In order to activate that context, the curators handpicked 94 artists from 23 countries to respond to Kochi. Among the many thought-provoking results, I was particularly impressed by two works that really brought Kochi’s charged situation to life.

Combining rural film footage and native rice grains with hand-bound books filled with names and suicide dates, Amar Kanwar’s installation The Sovereign Forest (2010–ongoing) documents the plight of India’s farmers in the face of corporate land-grabbing. As my own reaction to the work moved from visual to emotional, I thought how relevant its core issues—possession and exploitation—were to the exhibition site itself; Aspinwall House, a warehouse complex that had never before been open to the public, was owned by an English trading company during the British Raj.

Sheela Gowda. Stopover. 2012. Grinding stones. Installation view, Kochi-Muziris Biennale, Kochi, December 12, 2012–March 17, 2013

Sheela Gowda. Stopover. 2012. Grinding stones. Installation view, Kochi-Muziris Biennale, Kochi, December 12, 2012–March 17, 2013

Sheela Gowda’s Stopover (2012) consisted of 170 grinding stones—an Indian kitchen essential before electrical appliances—trailed across a disused Aspinwall House storeroom and onto a crumbling jetty. As I picked my way across this object graveyard, I noticed how calm the surrounding waters, once so frenzied with trade, are today. The stones’ gathering seemed to parallel the Biennale’s resuscitation of Kochi, a place whose use value isn’t quite what it once was. Presented in different contexts, both the stones and Kochi, I hoped, could take on new meanings—and new life.

On my last day in Kochi, I met with co-curator Riyas Komu to discuss all things biennial. During our conversation, I was struck by his explanation of India’s need to hold this exhibition, specifically in Kochi. “Here,” he told me, “we are the museum.” It wasn’t until I arrived in Mumbai that this began to make sense.

Though Mumbai houses several museums, their missions are heritage-driven, and none is exclusively dedicated to cutting-edge international art. This has forced other players in Mumbai’s art world to evolve in unusual ways. Commercial galleries behave like nonprofit spaces, exhibiting daring programming. During my visit, Gallery Maskara—self-described as filling a gap in India’s art scene, which can value “commercial considerations” above “visual complexity” due to scarce public funding—was showing nightmarish sculptures by Keralan artist Shine Shivan that practically defied purchase. Meanwhile, many other galleries were hosting exhibitions associated with FOCUS photography festival (March 13–27, 2013), a new initiative that saw galleries, nonprofits, and shops across Mumbai together seeking out fresh audiences for photography.

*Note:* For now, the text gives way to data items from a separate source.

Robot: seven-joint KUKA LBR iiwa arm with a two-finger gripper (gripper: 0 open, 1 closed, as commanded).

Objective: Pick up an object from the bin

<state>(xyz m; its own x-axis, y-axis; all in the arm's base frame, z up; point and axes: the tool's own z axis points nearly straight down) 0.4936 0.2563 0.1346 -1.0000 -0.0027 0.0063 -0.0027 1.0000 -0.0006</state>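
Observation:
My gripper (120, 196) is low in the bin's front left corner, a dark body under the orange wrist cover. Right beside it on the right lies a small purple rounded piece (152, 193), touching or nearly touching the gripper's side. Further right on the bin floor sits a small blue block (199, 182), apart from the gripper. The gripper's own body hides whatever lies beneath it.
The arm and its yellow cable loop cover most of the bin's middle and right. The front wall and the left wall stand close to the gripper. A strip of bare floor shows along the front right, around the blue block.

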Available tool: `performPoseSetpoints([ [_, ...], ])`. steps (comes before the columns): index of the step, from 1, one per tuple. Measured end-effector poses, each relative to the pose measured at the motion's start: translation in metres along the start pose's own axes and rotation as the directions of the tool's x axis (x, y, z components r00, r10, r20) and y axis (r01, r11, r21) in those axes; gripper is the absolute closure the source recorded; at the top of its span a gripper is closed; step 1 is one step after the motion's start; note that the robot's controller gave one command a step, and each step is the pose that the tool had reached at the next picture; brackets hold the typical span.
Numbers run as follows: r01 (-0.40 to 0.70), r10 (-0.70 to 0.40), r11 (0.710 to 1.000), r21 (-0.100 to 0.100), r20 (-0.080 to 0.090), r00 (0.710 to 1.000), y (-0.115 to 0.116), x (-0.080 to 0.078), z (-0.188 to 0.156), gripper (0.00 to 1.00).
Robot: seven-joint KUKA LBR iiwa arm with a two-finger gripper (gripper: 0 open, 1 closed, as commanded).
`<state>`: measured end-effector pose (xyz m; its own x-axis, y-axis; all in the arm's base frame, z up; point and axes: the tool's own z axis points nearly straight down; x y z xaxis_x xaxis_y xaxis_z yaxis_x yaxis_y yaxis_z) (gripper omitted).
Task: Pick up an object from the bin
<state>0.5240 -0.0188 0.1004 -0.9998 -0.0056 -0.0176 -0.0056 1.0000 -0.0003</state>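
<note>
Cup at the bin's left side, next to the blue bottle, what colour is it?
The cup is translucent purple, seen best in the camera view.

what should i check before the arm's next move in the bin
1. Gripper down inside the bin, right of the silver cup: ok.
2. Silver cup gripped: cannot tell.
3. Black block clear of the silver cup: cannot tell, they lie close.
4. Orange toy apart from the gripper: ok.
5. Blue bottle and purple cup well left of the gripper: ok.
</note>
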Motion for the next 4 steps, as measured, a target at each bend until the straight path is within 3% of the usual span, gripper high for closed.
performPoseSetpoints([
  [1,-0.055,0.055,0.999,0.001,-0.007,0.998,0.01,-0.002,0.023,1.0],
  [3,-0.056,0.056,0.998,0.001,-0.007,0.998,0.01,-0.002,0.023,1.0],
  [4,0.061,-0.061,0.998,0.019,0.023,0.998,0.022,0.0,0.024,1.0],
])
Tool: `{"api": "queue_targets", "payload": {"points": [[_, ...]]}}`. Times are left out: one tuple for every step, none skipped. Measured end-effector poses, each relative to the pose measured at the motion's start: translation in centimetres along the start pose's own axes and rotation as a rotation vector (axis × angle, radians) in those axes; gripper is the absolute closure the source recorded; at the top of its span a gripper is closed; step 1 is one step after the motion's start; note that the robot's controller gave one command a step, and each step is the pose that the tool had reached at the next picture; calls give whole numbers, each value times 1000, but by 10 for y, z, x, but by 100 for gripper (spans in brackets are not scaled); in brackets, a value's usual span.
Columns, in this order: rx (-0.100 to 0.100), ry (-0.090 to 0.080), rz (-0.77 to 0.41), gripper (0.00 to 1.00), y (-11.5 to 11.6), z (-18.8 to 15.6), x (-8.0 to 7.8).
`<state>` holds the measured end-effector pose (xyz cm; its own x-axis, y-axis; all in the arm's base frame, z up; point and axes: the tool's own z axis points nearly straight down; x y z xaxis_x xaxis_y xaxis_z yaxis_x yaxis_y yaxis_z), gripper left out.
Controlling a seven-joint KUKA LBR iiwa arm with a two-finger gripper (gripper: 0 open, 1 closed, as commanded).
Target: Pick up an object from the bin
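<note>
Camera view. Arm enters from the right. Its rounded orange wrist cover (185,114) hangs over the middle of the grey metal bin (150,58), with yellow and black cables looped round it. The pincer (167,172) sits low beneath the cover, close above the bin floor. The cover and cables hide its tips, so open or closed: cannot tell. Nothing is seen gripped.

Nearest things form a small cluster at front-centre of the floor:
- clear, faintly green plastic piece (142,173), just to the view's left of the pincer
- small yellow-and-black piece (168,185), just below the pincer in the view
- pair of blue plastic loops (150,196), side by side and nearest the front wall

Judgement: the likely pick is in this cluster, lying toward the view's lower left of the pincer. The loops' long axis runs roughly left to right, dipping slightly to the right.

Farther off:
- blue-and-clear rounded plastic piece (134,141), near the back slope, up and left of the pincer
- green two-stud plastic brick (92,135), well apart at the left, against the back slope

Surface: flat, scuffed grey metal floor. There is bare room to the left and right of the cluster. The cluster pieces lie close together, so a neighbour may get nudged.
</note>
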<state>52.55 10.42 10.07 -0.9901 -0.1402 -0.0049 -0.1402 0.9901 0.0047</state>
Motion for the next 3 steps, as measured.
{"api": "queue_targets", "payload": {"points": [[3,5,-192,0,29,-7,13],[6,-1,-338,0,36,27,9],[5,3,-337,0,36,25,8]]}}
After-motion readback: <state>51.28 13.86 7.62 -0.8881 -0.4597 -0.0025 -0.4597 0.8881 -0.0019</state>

Nonprofit spaces like Clark House Bombay (cofounded by a former Mumbai museum curator) also take on a critical role in the absence of a museum culture, asking big, socially oriented questions through exhibitions that belie their often small size.

Installation view of Shine Shivan: Glimpse of Thirst, Gallery Maskara, Mumbai, January 11–March 14, 2013

Installation view of Shine Shivan: Glimpse of Thirst, Gallery Maskara, Mumbai, January 11–March 14, 2013

The more I explored Mumbai’s art scene, the clearer the rationale behind Kochi’s Biennale became. In India, paradoxically, the alternatives to the museum—galleries, nonprofit exhibition spaces—are the museum, the conduit for engagement with thought-provoking art. A biennial, held in fascinating Kochi, seemed to me a fitting next step for the country’s art scene, which, freed from institutional regulation, has developed a decidedly experimental character. A unique addition to the biennial circuit, over the coming years the Kochi-Muziris Biennale just might open up the “new discourse” its curators hoped for after all.